• [Task statement]:
Search term "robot": please copy every line of the records below that contains it.

Records from a collection:

++++++

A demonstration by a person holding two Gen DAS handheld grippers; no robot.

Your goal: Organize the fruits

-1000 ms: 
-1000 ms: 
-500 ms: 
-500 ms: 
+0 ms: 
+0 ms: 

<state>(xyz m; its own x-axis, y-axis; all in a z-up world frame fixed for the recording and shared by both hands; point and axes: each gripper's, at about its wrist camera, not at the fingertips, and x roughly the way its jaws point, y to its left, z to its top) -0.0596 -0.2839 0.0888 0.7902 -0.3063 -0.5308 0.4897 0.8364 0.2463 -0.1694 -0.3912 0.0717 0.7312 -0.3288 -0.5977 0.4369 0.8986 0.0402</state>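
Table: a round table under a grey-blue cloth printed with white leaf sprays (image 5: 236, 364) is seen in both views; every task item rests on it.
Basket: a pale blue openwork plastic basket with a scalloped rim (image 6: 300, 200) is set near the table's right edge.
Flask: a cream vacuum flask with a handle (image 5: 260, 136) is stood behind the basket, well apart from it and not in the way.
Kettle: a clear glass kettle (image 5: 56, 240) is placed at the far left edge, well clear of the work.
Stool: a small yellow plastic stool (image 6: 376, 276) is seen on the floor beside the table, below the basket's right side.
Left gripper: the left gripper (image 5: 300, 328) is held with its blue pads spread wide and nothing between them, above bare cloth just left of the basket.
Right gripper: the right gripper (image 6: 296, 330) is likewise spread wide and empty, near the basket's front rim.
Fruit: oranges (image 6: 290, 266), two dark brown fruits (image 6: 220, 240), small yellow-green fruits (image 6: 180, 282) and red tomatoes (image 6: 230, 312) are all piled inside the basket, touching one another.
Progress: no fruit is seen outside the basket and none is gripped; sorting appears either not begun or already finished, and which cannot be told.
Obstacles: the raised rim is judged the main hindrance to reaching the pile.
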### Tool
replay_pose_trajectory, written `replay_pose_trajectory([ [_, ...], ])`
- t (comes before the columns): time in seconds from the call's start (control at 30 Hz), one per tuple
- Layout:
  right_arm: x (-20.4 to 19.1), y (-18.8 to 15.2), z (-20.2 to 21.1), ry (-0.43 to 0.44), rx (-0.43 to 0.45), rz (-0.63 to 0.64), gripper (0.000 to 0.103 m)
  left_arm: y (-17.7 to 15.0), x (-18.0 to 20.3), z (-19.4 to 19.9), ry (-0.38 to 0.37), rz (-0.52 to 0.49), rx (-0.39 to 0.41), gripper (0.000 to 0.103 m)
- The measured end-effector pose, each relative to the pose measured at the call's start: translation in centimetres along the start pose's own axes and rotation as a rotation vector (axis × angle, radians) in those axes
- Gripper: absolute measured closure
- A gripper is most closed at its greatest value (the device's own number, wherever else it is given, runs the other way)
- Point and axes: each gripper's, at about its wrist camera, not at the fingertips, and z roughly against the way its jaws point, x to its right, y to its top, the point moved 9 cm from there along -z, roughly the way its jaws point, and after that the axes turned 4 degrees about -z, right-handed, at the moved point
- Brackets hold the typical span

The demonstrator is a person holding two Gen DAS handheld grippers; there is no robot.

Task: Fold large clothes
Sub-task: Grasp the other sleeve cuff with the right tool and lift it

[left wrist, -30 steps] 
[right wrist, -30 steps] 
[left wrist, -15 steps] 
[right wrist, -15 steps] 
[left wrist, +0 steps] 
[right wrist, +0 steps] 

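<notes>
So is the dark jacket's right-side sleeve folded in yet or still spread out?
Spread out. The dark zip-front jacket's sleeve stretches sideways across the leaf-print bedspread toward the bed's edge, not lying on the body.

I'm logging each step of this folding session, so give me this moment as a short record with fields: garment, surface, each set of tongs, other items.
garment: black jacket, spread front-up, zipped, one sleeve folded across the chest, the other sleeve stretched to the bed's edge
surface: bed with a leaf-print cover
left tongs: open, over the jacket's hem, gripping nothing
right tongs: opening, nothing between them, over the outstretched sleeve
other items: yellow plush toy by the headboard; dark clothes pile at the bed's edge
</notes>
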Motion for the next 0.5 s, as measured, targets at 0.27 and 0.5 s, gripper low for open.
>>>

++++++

• [Exercise answer]:
A demonstration by a person holding two Gen DAS handheld grippers; no robot.
The demonstrator is a person holding two Gen DAS handheld grippers; there is no robot.

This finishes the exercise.